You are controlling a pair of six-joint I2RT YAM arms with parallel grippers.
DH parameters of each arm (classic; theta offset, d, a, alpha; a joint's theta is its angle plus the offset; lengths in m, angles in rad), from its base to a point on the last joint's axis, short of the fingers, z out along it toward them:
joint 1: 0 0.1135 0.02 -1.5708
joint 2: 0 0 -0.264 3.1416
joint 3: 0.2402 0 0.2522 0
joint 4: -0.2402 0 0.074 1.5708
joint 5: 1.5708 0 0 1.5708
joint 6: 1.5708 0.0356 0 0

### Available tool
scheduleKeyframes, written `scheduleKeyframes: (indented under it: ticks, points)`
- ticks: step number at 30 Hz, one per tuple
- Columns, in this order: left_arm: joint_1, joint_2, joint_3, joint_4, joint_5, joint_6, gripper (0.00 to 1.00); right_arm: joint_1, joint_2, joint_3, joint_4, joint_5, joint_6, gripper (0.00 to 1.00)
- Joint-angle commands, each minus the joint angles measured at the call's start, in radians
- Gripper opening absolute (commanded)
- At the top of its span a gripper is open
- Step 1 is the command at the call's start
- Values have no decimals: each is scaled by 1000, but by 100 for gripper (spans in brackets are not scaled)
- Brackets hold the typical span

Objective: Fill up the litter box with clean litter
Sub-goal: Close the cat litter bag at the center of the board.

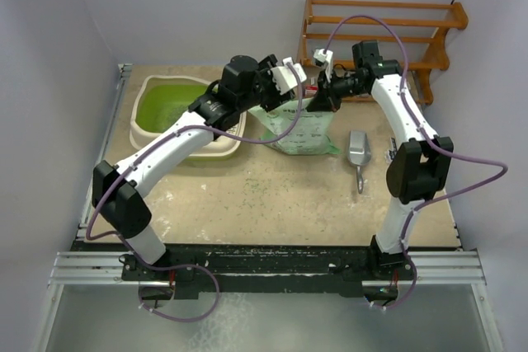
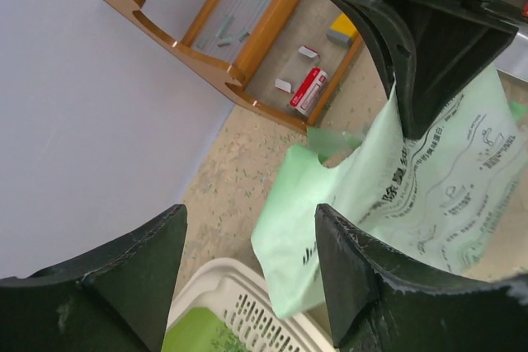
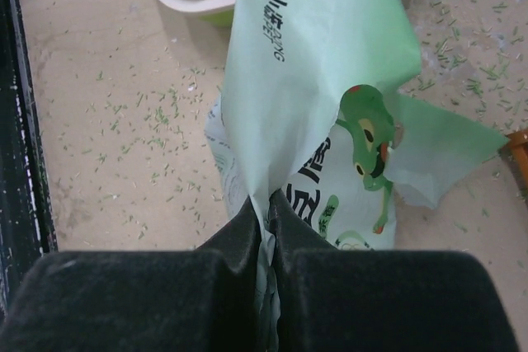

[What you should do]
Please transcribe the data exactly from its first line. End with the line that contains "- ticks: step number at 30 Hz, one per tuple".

[Response]
You are controlling a pair of six-joint I2RT YAM arms with parallel grippers.
DH parameters of each arm (classic; theta offset, d, a, alpha; a joint's theta is its angle plus the offset; lengths in m, angles in rad), from its base to a point on the last joint's axis, short of the fingers, z out along it toward them:
joint 1: 0 0.1135 0.02 -1.5708
joint 2: 0 0 -0.264 3.1416
joint 3: 0.2402 0 0.2522 0
joint 4: -0.2402 0 0.074 1.5708
joint 5: 1.5708 0 0 1.5708
joint 6: 1.5708 0.0356 0 0

### Available tool
scheduleKeyframes, written `scheduleKeyframes: (indented under it: ticks, points)`
- ticks: step number at 30 Hz, one per tuple

Besides this answer, the exercise requires nothing else.